Week of 150119

WLCG Operations Call details

  • At CERN the meeting room is 513 R-068.

  • For remote participation we use the Vidyo system. Instructions can be found here.

General Information

  • The purpose of the meeting is:
    • to report significant operational issues (i.e. issues which can or did degrade experiment or site operations) which are ongoing or were resolved after the previous meeting;
    • to announce or schedule interventions at Tier-1 sites;
    • to inform about recent or upcoming changes in the experiment activities or systems having a visible impact on sites;
    • to provide important news about the middleware;
    • to communicate any other information considered interesting for WLCG operations.
  • The meeting should run from 15:00 until 15:20, exceptionally to 15:30.
  • The SCOD rota for the next few weeks is at ScodRota
  • General information about the WLCG Service can be accessed from the Operations Web
  • Whenever a particular topic needs to be discussed at the daily meeting requiring information from site or experiments, it is highly recommended to announce it by email to wlcg-operations@cernSPAMNOTNOSPAMPLEASE.ch to make sure that the relevant parties have the time to collect the required information or invite the right people at the meeting.

Monday

Attendance:

  • local: Belinda (storage), Ignacio (grid services), Lorena (databases), Maarten (SCOD + ALICE)
  • remote: Christoph (CMS), Di (TRIUMF), Dmytro (NDGF), Felix (ASGC), Michael (BNL), Onno (NLT1), Pavel (KIT), Pepe (PIC), Renato (LHCb), Rolf (IN2P3), Tiju (RAL)

Experiments round table:

  • ATLAS reports (raw view) -
    • CentralServices/T0
      • many APF have full /tmp, pilots not submitted in DE,ES,FT,IT,NL,TW,UK clouds
    • Data loss at SARA, reported Friday afternoon
      • 500k files lost
      • rucio recovery ongoing - monitoring is missing - to provide a list of definitely lost files
      • most of files are lost, logs are all lost, 80k recoverable
      • difficult to get the dataset from the name
      • planning the recovery with Prodsys-2

  • CMS -
    • Only very moderate work in the system from CMS
    • RelVal production got delayed by Stratum 0 problems over the weekend GGUS:111223
    • Production system attempted to run over 'invalidated' file at CCIN2P3 - GGUS:111163 - ticket to be closed from CMS side

  • ALICE -
    • high activity until Thu Jan 15 and again since Fri evening
    • on Thu ~08:45 a few central service certificates expired
      • they were quickly replaced and services restarted
      • as of that time, very few tasks managed to run
      • most of the time the VOBOX and/or the Job Agents found no matching jobs for their site
      • a hefty debugging exercise finally converged Fri ~16:00
      • a bug in the operation of an internal cache got exposed when the central services had to be restarted with new certificates
    • big data loss at SARA (NLT1) due to RAID controller failure
      • 108k ALICE files (~8 TB) lost
      • catalog cleanup and re-replications to be done

  • LHCb reports (raw view) -
    • "Legacy Run1 Stripping" campaign "almost" done + MC and user jobs.
    • T0:
    • T1: Ticket opened on Friday to Nikhef/Sara concerning files lost (more than 100K files).
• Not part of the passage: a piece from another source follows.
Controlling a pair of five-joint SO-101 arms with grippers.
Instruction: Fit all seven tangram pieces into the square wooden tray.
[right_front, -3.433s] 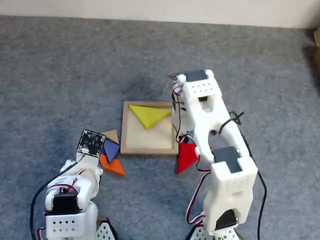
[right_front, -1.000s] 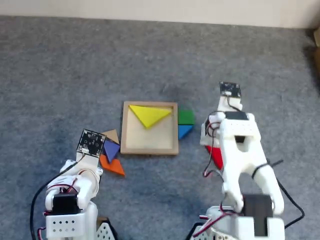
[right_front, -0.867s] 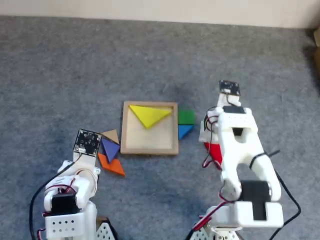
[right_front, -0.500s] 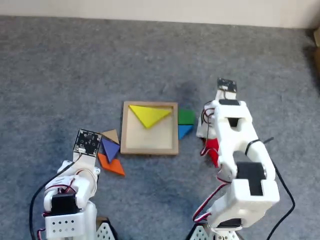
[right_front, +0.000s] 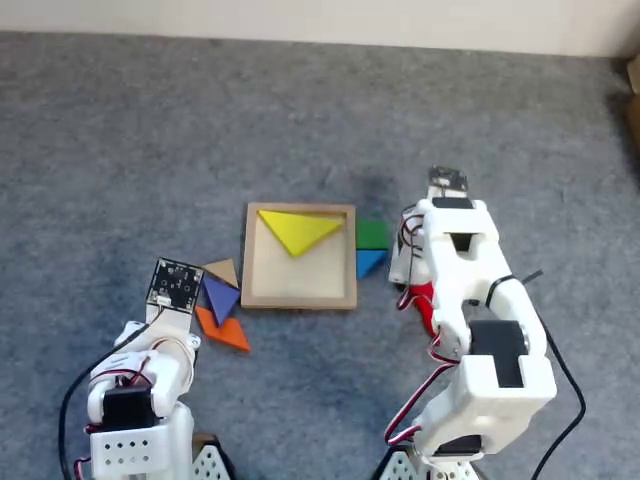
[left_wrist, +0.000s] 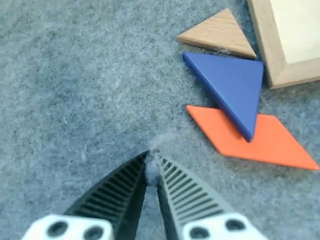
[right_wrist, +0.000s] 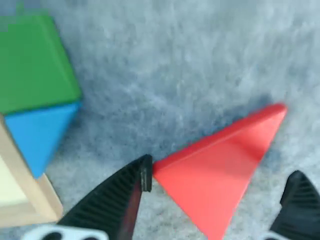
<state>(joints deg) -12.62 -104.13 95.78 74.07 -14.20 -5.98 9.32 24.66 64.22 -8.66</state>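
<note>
1. Tray (right_front: 247, 258): the yellow triangle (right_front: 297, 230) fills the far part. The near part is bare and open from above.
2. Left rim crowded: wood triangle (left_wrist: 218, 35), navy triangle (left_wrist: 230, 85) and orange piece (left_wrist: 252, 141) bunch there, navy overlapping orange.
3. Right rim blocked: green piece (right_front: 373, 233) and blue triangle (right_wrist: 37, 132) sit just beside it.
4. A bare strip runs between blue and the red triangle (right_wrist: 220, 160). The right arm (right_front: 460, 260) hangs over red.
5. Table (right_front: 150, 130): the far side is open, as is the near edge between the arm bases.
</note>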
Today declared "lost".
      • GGUS:111205 (in progress)
      • LHCb Data management team is working on recovering, whatever is possible.

Sites / Services round table:

  • ASGC: ntr
  • BNL: ntr
  • CNAF:
  • FNAL:
  • GridPP:
  • IN2P3: ntr
  • JINR:
  • KISTI:
  • KIT: ntr
  • NDGF:
    • tomorrow 12:00-14:00 UTC dCache head nodes upgrade, all data will be unavailable during the intervention
  • NL-T1:
    • Last Wednesday, a dCache pool node had a broken backplane. The storage is configured as RAID60, consisting of a RAID0 set of 3 RAID6 arrays. One of the RAID6 arrays went down, leaving the RAID0 set in failed state. Efforts of the vendor and us to try and recover the RAID0 failed. We had to declare the files as permanently lost. Atlas, Alice and LHCb had files on this node and we have provided them with lists of the lost files. LHCb submitted GGUS:111205. With help from the vendor we're getting the RAID up and running. Due to some technical difficulties and recommended testing we expect the node to be in production again by the end of the week. Until then, there might be a little less storage capacity. Graphs are available at http://web.grid.sara.nl/dcache.php?r=month#poolgroups. Our sincere apologies for the inconvenience.
      • Maarten: was the system wrong in declaring the RAID-0 data lost, instead of waiting for the missing RAID-6 to come back? Can another such incident easily happen on another disk server?
      • Onno: with the vendor we will carefully analyze the incident to obtain answers to such questions.
      • Renato: should the SE be banned for now, or can it be used as normal?
      • Onno: the unaffected parts of the SE can be used as normal.
  • NRC-KI:
  • OSG:
  • PIC:
    • this morning an erroneous change of the squid server ACLs caused CMS SAM tests to fail; should be OK now
  • RAL: ntr
  • TRIUMF: ntr

  • CERN batch and grid services: The FTS fts3.cern.ch will upgrade at 10:00 CET on Tuesday 20th. From 3.2.30->3.2.31. OTG:0017635 It is expected to be fully transparent.
  • CERN storage services: ntr
  • Databases:
    • during the weekend the 4th instance of the LCGR database crashed due to an Oracle internal error; a high-priority service request has been opened with Oracle
      • Maarten: that incident appears to have been fairly transparent to the experiments
  • GGUS:
  • Grid Monitoring:
  • MW Officer:

AOB:

Thursday

Attendance:

  • local: Andrea Sciabà, Lorena Lobato (databases), Maarten Litmaath (ALICE), Belinda Chan Kwok Cheong (storage services), Andrea Manzi (middleware officer).
  • remote: Andrej Filipcic (ATLAS), Dmytro Karpenko (NDGF), John Kelly (RAL), Lisa Giacchetti (FNAL), Renato Santana (LHCb), Thomas Hartmann (KIT), Sang Un Ahn (KISTI), Jeremy Coles (GridPP), Rolf Rumler (IN2P3-CC), Di Qing (TRIUMF), Salvatore Tupputi (CNAF), Kyle Gross (OSG).

Experiments round table:

  • ATLAS reports (raw view) -
    • CentralServices/T0
      • RAL FTS3 upgrade to be done Friday at 10:00
      • Recovering from the data loss at SARA; the Rucio recovery procedure is working but the relevant information on the files/datasets removed from the catalogs needs to be obtained from the Rucio log files for now.
      • Having issues with CREAM at CERN as of this morning. There is no ticket for it yet, but experts are looking into it.

  • CMS
    • None from CMS can join today.
    • Nothing to report

  • ALICE -
    • Also working on the SARA data loss. The impact is not huge but work is needed to update the file catalog and re-replicate files. Some files have been irremediably lost but they were not very important.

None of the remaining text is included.